Content starts
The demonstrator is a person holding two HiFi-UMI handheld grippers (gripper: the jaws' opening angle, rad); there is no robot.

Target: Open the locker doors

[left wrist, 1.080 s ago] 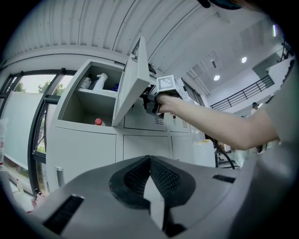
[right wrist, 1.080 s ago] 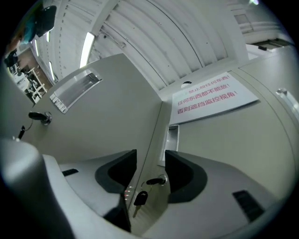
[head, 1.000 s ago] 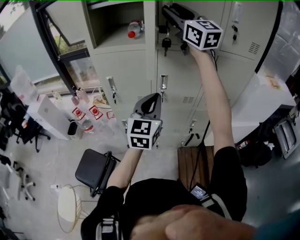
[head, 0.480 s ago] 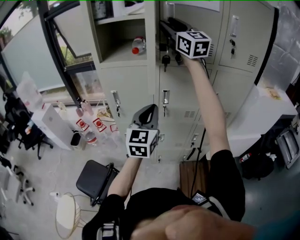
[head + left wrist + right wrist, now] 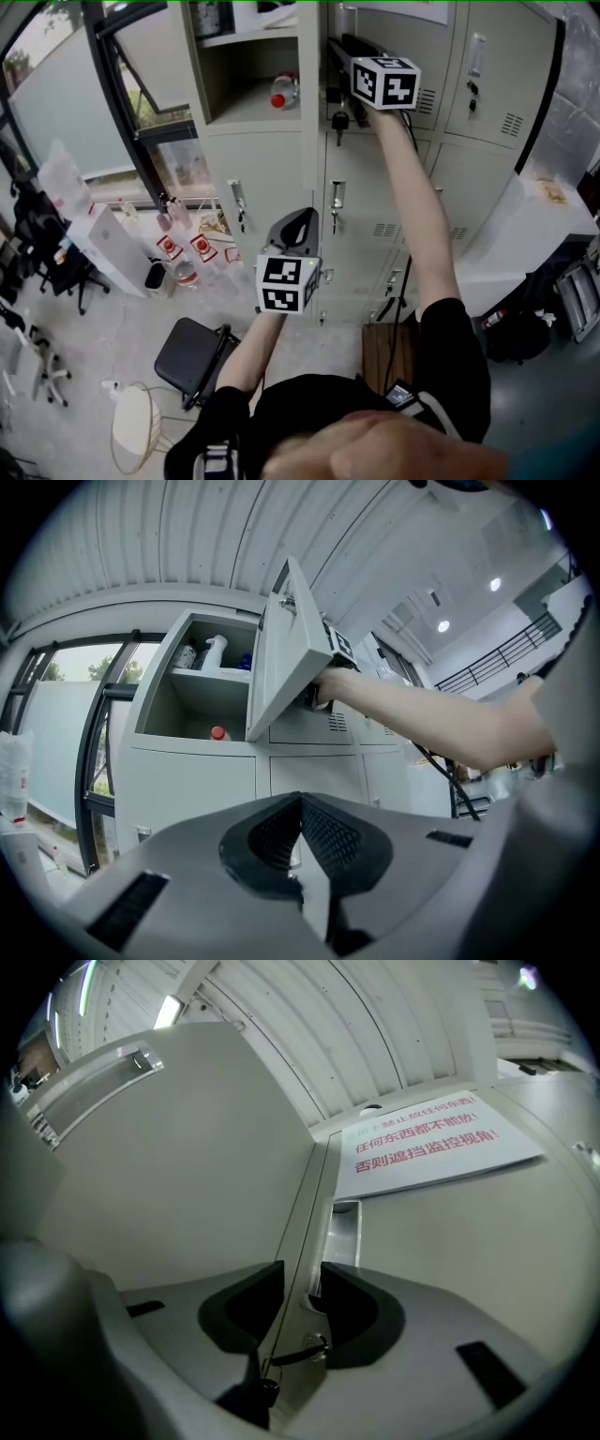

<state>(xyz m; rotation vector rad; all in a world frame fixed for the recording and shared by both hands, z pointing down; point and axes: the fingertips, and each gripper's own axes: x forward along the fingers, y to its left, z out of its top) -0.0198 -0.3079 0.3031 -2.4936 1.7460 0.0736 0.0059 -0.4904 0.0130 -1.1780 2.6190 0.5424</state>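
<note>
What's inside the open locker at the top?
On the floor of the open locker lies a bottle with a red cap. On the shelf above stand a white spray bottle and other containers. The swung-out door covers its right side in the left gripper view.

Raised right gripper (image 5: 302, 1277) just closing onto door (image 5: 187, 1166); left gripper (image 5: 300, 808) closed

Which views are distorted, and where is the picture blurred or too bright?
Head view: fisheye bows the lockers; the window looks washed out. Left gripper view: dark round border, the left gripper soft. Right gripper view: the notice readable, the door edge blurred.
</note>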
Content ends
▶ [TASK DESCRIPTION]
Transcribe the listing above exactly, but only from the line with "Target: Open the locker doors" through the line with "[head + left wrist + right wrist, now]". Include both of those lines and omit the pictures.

▶ [YOUR RESPONSE]
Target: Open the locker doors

[left wrist, 1.080 s ago] 
[right wrist, 1.080 s ago] 
[head, 1.000 s ago] 
[head, 0.480 s ago] 
[head + left wrist + right wrist, now] 

Output is finished, and nothing else is required.